**Exercise brief:** Show each line in the listing below that contains the word "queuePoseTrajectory".
........
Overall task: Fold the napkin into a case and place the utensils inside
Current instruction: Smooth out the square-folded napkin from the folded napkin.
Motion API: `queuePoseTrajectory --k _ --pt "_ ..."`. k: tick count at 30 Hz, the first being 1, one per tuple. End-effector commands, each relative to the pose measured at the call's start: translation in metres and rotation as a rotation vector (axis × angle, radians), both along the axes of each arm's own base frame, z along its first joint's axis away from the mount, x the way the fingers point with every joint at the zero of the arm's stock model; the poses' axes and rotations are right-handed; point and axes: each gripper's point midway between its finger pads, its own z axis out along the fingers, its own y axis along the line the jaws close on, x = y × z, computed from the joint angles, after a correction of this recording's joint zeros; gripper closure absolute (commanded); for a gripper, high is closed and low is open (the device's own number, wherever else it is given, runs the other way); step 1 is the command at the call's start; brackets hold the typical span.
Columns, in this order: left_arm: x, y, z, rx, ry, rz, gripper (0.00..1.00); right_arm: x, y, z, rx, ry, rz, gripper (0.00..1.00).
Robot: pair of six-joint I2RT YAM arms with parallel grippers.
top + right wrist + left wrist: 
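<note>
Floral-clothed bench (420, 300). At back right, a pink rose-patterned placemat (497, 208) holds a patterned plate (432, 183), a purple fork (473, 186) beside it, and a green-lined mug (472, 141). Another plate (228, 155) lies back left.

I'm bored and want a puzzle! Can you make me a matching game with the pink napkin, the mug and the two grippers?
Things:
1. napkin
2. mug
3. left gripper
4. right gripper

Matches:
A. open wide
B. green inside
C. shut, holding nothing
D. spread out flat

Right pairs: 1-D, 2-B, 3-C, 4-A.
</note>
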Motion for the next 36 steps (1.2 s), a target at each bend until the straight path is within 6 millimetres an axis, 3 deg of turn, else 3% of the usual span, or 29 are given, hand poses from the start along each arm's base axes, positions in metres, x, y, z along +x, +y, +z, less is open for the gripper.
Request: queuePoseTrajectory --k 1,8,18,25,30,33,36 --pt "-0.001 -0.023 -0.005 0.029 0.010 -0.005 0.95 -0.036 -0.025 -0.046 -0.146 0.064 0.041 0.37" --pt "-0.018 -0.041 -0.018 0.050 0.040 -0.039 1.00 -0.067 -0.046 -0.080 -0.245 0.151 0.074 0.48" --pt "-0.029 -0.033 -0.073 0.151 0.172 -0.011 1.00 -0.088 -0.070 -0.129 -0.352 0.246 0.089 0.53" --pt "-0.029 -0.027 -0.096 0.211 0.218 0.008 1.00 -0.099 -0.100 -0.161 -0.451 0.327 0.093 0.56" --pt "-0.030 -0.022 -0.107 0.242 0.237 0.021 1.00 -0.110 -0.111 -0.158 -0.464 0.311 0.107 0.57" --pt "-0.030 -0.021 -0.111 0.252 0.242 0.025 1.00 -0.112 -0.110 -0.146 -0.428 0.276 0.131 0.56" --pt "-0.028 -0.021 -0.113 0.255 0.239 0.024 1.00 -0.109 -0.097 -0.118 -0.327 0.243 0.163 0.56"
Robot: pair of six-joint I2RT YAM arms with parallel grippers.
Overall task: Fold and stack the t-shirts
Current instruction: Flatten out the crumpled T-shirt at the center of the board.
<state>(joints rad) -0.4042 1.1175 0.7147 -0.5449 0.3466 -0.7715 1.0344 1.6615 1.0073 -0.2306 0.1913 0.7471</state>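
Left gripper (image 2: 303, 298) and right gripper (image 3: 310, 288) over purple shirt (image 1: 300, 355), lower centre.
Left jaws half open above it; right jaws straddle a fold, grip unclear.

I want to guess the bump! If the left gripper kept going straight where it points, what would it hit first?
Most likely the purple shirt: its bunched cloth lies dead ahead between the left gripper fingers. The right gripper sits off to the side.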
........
**Answer to the exercise:**
Motion API: `queuePoseTrajectory --k _ --pt "_ ..."`. k: tick count at 30 Hz, the first being 1, one per tuple. End-effector commands, each relative to the pose measured at the call's start: translation in metres and rotation as a rotation vector (axis × angle, radians), both along the axes of each arm's own base frame, z along its first joint's axis away from the mount, x the way the fingers point with every joint at the zero of the arm's stock model; the poses' axes and rotations are right-handed; point and axes: each gripper's point midway between its finger pads, its own z axis out along the fingers, its own y axis along the line the jaws close on, x = y × z, computed from the joint angles, after a correction of this recording's joint zeros; gripper closure absolute (commanded); for a gripper, high is closed and low is open (the device's own number, wherever else it is given, runs the other way); step 1 is the command at the call's start; brackets hold the typical span.
Request: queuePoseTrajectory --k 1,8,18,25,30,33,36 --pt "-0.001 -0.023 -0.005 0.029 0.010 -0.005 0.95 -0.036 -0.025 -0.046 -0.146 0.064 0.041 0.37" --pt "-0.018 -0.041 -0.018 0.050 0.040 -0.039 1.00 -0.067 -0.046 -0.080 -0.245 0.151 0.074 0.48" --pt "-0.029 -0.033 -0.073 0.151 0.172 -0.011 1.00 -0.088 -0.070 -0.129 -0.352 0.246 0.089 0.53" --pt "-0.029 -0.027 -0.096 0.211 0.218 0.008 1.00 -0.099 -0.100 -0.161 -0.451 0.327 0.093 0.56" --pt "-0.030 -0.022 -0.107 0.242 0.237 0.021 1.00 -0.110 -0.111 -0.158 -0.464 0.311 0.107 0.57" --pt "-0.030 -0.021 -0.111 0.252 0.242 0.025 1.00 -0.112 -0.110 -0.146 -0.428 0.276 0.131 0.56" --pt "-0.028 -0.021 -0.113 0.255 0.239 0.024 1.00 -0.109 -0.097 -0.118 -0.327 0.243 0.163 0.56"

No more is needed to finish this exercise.